Essential ingrediants and component parts of your PBCA project.
Any or all of these might be a start to your planning process for the project.
Consider the theme, topic, or issue you would like the youth to engage with.
Is there a pressing problem in the community?
Is there a social justice cause that the youth are interested in thinking about?
Is there / has there been a particularly relevant event in the community?
Consider what knowledge and understandings you hope students will learn through this topic.
Regardless of your setting, what do you want the youth to better understand about the world around them? About their own community? About how their world has been socially constructed?
If you are in a school setting, what content knowledge do you want your students to gain through engaging in this project?
How do you want your students to engage in their communities, neighborhoods, etc.?
What skills do you hope this project will teach students that they can bring into their futures?
Refer to the Resource Guide for more information on resources for teaching skills.
Consider how the theme, content, and product of your project are connected to the place / setting in which they are situated?
How does that particular social justice issue or pressing problem affect the particular local place in which the youth live?
How does the content knowledge or understandings you are hoping they will learn relate directly to the local realities where students live?
How does the product you hope students will create connect to their community? Where will it be placed?
Identify local community-based organizations, professional organizations, and museums that want to partner with youth in creating this project.
Reach out and plan early! Work out the specifics of your partnership with these organizations as early as possible.
How can you involve leaders from the youth’s community in this project?
How can you involve the youth’s families in this project?
Consider how to make these partnerships deep, meaningful, reciprocal, and mutually beneficial.
What is the product you hope students will create from this PBCA project?
If students are presenting information as a result of this project, how will they present that information?
How does critical arts creation figure into your plan to create this product?
Approaches across context may vary: see the Community Context Sample Project to see this approach in action.
As this is an interdisciplinary arts project, it is important to present students with an idea of what this project can be. Click on this to see our section on framing PBCA to learn how to introduce this project to young people.
As a first step in the research process, students broadly about a question they are interested in addressing. We recommend a collective brainstorm. This can take a number of forms:
Collective visual brainstorm, where students create a “map” of relevant issues facing the community
Student groups do initial on research a relevant issue to bring back to the class, students vote on what feels most relevant.

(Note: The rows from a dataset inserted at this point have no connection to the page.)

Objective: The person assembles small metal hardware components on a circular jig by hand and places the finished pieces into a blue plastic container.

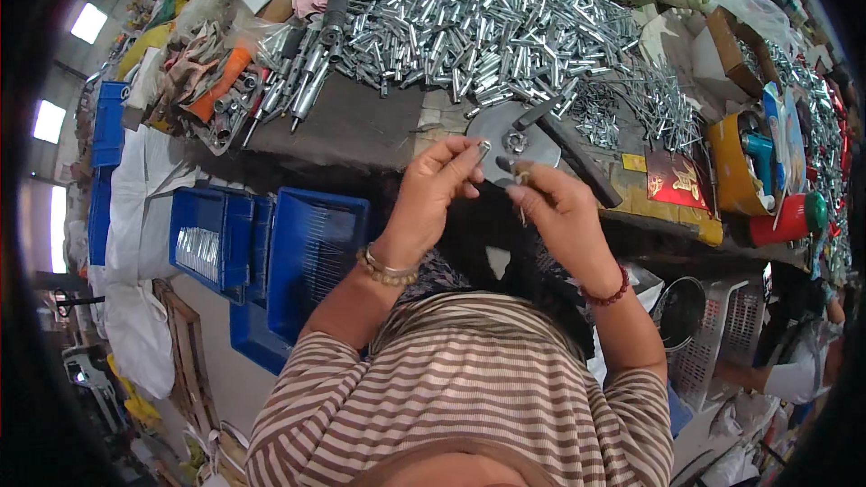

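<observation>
Between the thumb and fingers of my left hand (431,185) is a short shiny metal sleeve (484,149), its end turned toward my right hand. My right hand (559,203) is pinched closed close by; a small dark tip and a thin piece show at its fingers, too small to name. Both hands are over the near edge of a round grey metal plate (490,123) on the bench. A hammer (582,155) lies across the plate's right side, its handle pointing toward me. A small ring-shaped metal part (516,141) sits in the middle of the plate.
A large heap of metal sleeves (487,27) covers the bench's far side. Thin pins (672,108) lie to the right, beside a red card (677,179) and a yellow container (735,162). Power tools (316,63) lie left. Blue bins (320,248) stand below the bench at left.
</observation>
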Motion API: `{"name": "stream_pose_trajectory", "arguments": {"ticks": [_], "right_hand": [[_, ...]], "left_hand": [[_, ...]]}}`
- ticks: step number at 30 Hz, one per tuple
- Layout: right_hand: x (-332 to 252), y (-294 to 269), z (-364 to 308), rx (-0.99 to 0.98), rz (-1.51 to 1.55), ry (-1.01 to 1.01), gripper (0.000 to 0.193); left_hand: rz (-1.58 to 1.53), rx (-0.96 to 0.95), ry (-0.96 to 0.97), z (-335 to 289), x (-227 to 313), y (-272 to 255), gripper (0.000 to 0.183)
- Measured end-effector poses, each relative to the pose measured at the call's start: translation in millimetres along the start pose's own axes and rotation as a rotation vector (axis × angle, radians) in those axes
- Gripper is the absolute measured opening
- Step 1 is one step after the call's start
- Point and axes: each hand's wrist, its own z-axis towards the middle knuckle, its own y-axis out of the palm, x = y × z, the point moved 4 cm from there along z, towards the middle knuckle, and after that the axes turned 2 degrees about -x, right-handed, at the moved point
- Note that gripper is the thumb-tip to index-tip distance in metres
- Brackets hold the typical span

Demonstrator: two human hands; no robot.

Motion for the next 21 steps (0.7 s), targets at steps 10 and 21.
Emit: {"name": "stream_pose_trajectory", "arguments": {"ticks": [10,21], "right_hand": [[-12.8,6.8,-5.3,-0.108,-0.089,-0.091,0.021],[-27.7,7.0,-15.7,-0.129,-0.076,-0.161,0.019]], "left_hand": [[-0.232,-0.085,-0.033,-15.1,-14.8,1.3,0.024],[-0.236,-0.156,0.019,-23.8,-8.5,-0.6,0.019]]}}
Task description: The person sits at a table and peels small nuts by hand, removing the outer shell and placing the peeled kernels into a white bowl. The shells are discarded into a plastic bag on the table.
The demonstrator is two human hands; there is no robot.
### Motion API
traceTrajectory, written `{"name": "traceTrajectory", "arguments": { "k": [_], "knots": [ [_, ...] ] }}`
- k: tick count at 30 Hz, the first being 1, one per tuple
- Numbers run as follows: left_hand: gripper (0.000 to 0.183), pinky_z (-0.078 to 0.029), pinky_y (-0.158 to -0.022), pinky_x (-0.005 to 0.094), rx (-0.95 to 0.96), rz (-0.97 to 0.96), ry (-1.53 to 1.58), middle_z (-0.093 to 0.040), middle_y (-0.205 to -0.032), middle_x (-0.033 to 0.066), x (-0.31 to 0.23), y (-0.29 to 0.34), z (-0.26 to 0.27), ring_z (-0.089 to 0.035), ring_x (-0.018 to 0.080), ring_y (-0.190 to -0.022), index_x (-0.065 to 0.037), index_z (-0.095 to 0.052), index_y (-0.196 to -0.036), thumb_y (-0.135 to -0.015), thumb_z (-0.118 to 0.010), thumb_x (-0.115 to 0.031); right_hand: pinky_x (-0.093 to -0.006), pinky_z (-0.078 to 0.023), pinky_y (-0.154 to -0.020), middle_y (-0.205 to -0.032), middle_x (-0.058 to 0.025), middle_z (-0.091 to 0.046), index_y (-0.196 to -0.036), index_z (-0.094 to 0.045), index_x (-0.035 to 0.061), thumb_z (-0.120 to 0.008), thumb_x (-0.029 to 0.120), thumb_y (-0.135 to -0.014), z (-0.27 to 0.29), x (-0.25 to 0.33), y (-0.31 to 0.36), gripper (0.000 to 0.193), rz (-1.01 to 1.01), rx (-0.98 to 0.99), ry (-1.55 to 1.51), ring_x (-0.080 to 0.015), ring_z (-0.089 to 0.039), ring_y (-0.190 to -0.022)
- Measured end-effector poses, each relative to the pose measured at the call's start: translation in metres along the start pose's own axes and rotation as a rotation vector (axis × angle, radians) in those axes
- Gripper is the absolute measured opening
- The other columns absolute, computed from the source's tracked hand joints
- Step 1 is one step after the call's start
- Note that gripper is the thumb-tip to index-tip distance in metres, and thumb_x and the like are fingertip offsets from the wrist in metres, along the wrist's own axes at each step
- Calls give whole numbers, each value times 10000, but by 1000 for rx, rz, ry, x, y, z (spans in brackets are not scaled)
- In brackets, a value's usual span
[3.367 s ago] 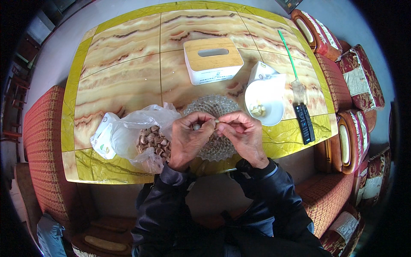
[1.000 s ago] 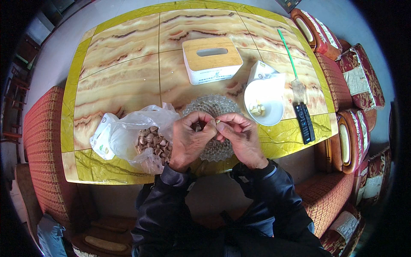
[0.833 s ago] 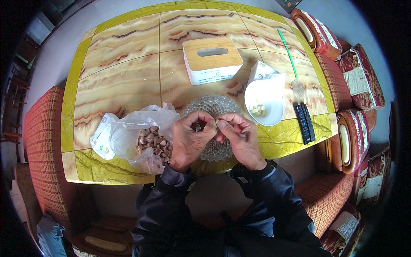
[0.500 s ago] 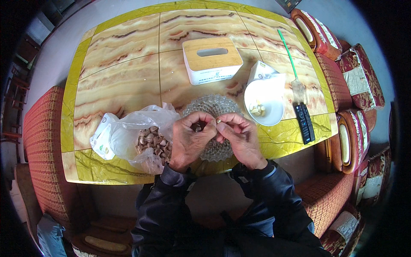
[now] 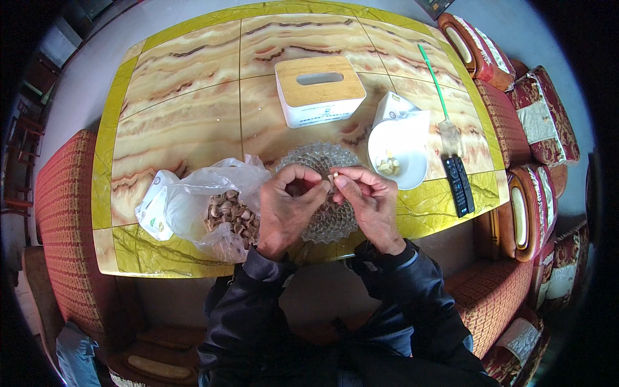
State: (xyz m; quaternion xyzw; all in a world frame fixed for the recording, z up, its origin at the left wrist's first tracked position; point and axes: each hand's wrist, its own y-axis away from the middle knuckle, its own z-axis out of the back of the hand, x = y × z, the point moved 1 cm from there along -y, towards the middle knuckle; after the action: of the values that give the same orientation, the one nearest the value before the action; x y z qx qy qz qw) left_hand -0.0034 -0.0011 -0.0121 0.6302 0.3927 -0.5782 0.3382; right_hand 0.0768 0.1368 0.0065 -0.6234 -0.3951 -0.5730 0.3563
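Pale and small, a garlic clove [image 5: 335, 173] pinched between thumb and forefinger of the right hand [image 5: 375, 208], above a clear glass dish [image 5: 316, 150]. Just beside, the left hand [image 5: 282, 211], fingers curled, thumb and forefinger drawn in near the clove; cannot tell whether closed on something or merely bent. Beneath both hands, the dish: round, knobbly, largely covered, contents too hidden to make out.

Left of the left hand, a thin see-through plastic bag [image 5: 209, 178], open, with a heap of brown-skinned cloves [image 5: 232, 215] showing; at its far left end, a white packet [image 5: 152, 208], partly covered by the bag.

Right of the dish, a white bowl [image 5: 406, 147] with a few peeled cloves [image 5: 388, 166] at the bottom. Close behind it, a white carton [image 5: 396, 106]. Farther right, black remotes [image 5: 458, 186] side by side, just below the mesh head of a green-handled fly swatter [image 5: 434, 82]. Beyond the dish, a white tissue box [image 5: 320, 93] with a wooden lid. Under everything, a stone-patterned table [image 5: 180, 119] with a yellow-green border. Along both sides, red patterned sofas [image 5: 500, 303].
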Motion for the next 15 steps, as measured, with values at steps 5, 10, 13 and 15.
{"name": "traceTrajectory", "arguments": {
  "k": [5,10,13,15],
  "knots": [
    [87,-496,-705,208,-28,-40,1,-682,-851,-5,-6,0,2,-591,41,-769,-7,-703,-944,-862,-722,18,-223,-552,-680,-1010,-83,-689,-1102,-710,-20,-653,-19,-938,0,3,0,173,154,17,122,-98,-659,-773],
    [56,-486,-694,222,28,-85,-72,-686,-836,21,-10,-1,4,-578,59,-743,13,-716,-926,-870,-706,7,-266,-555,-684,-947,-100,-662,-1097,-715,7,-674,-76,-881,0,5,-2,235,356,40,364,-144,-656,-779],
    [45,-474,-665,224,30,-95,-123,-685,-828,32,-10,0,4,-562,61,-715,18,-717,-907,-866,-714,-2,-268,-547,-691,-945,-91,-648,-1074,-736,9,-694,-69,-865,2,7,-1,227,445,19,508,-162,-642,-825],
    [46,-465,-644,224,28,-111,-153,-682,-821,35,-9,0,4,-552,59,-700,20,-715,-900,-861,-720,-4,-280,-544,-689,-942,-95,-645,-1070,-740,16,-707,-78,-842,2,9,-1,249,471,23,549,-179,-641,-817]
  ]
}}
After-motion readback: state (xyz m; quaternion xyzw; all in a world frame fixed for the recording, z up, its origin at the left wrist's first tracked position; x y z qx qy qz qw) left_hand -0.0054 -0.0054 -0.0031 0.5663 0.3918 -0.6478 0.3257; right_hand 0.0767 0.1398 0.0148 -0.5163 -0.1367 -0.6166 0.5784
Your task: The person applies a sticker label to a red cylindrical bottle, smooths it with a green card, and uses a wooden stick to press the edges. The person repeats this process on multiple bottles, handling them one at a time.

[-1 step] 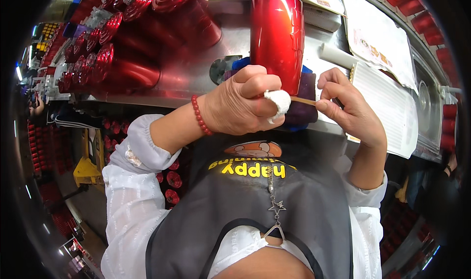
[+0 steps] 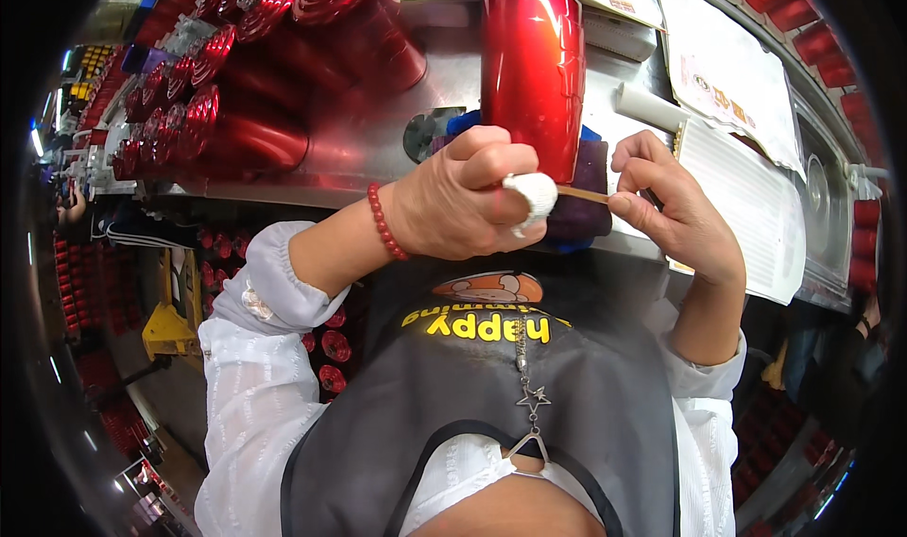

Once the class has agreed on a research question, the initial class research can take many iterations, and benefits from some planning by the educator.
Some pathways may be:
Visiting a local museum or organization related to the research question to learn about issue.
Invite guest speakers, community members, and classmates to speak with the class
Students do a “literature review”: collecting news articles, poetry, photographs, and relevant media connected to the problem, and present it to the class.
Using the primary research the class has collectively gathered, the class gathers to think collectively about a list of questions that will guide their community research. Click this to be redirected to the resource page for more information on creating an interview guide.
Ethnography is an opportunity for students to realize connections between their own critical self reflection and critical thinking. Click on this to be redirected to the resource page for more on conducting ethnographic research.
Following the community conversations, students will review the materials they collected- listening deeply and thinking critically of what is said, unsaid, and what is said between the lines. Throughout this process students should make note of what stands out.
Guided by the analysis of the results of their research, students will begin to build ideas of how to respond to community needs that were articulated.
Building on the relationships established throughout the interview, students will work collectively with each other and with community members to build out their project. The process should leave room for dialogue, reflection, and community organizing.
In culmination of all the work done by students and with community members, students will present their projects in a celebratory event open to all.